Page 40 - 53. sayı mart çek sora son copy copy
P. 40
Recep NAS Çağdaş Eğitim Kooperatifi E-BÜLTEN
DEMOKRASİNİN ÖNKOŞULLARI VARDIR
Demokrasi halkın gücüdür, egemenliğidir. Ne ki temel insan haklarının önemsendiği
günümüzde bunu aşan bir anlamı var demokrasinin. Halkın çoğunluğu ne istiyorsa o
olur, bu değil. Halk neylerse güzel eyler, bu da değil.
J. J. Rousseau, halkı aydınlatmak, yönetmekten zordur, demiş. Aydınlanmış halkı
yönetmek daha da zordur. Onun için çok partili döneme geçilince kolay olanı seçtiler.
Halka 'ışık-eğitim' götüreceklerine, sırtını sıvazlayıp adam yerine koyuyormuş gibi
görünüp sandık götürdüler. Köy Enstitülerinin mimarı İ. Hakkı Tonguç 1953'te
söylemiş: “Demokrasinin iki çeşidi vardır. Biri zor ve gerçek olanı, öbürü de kolay, oyun
olanı. Birincisi, topraksızı topraklandırmadan, işçinin durumunu sağlama
bağlamadan, halkı esaslı bir eğitimden geçirmeden olmaz, köklü değişiklikler ister. Bu
zordur, ama gerçek demokrasidir. İkincisi kâğıt ve sandık demokrasisidir.

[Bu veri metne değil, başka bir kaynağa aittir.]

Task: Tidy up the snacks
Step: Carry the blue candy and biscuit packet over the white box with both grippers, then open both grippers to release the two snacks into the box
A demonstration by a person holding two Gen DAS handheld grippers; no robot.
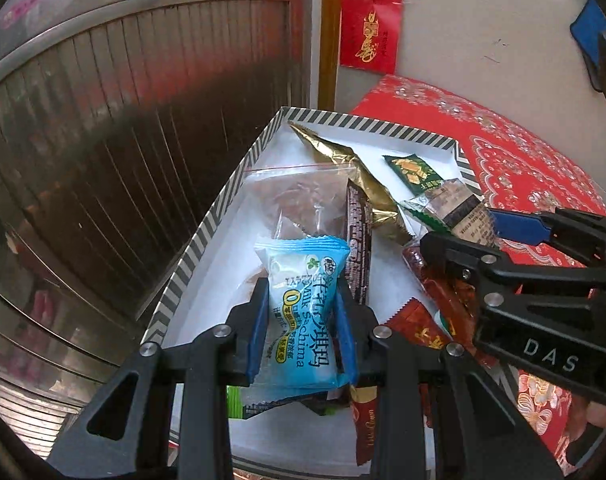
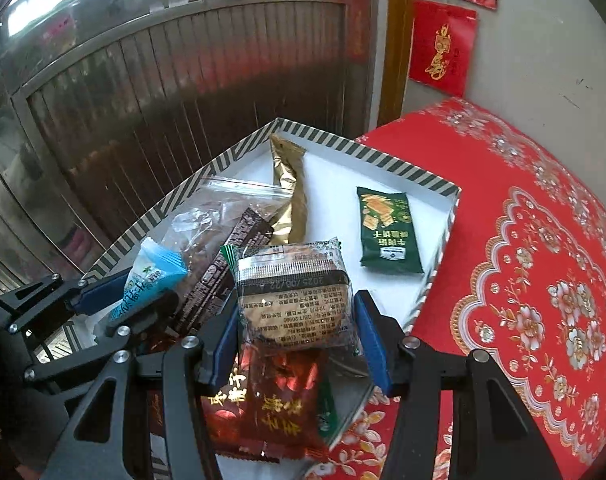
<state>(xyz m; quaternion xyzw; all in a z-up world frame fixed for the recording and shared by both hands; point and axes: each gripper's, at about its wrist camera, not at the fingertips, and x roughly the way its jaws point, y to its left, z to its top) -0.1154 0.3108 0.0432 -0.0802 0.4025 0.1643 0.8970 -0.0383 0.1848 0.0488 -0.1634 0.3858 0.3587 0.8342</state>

Okuma-yazma bilsin bilmesin, işi olsun olmasın, demagojiyle serseme çevrilen halk
bir sandığa elindeki kâğıdı atar. Böylece kendi kendini yönetmiş sayılır. Bu oyundur,
kolaydır.”
Demek ki demokrasinin olmazsa olmaz önkoşulları var. İlkin dengeli ve hakça gelir
dağılımını içeren güçlü bir ekonomi. Dahası hukukun üstünlüğü, erkler (yasama,
yürütme, yargı) ayrılığı. Laiklik demokrasinin yadsınmaz önkoşuludur zaten, inançları
farklı olan insanların barış içinde birlikte yaşamalarını sağlar, toplumsal barışın
güvencesidir, hukuksal birliğin de kaynağıdır. Laiklik inançlara – inançsızlığa da- tabii
ki saygılı, ama dinin siyasete, eğitime, devlet ve dünya işlerine, hukuka karışmasına
karşıdır. Eğitim de laik, bilimsel, akla dayalı olacaktır.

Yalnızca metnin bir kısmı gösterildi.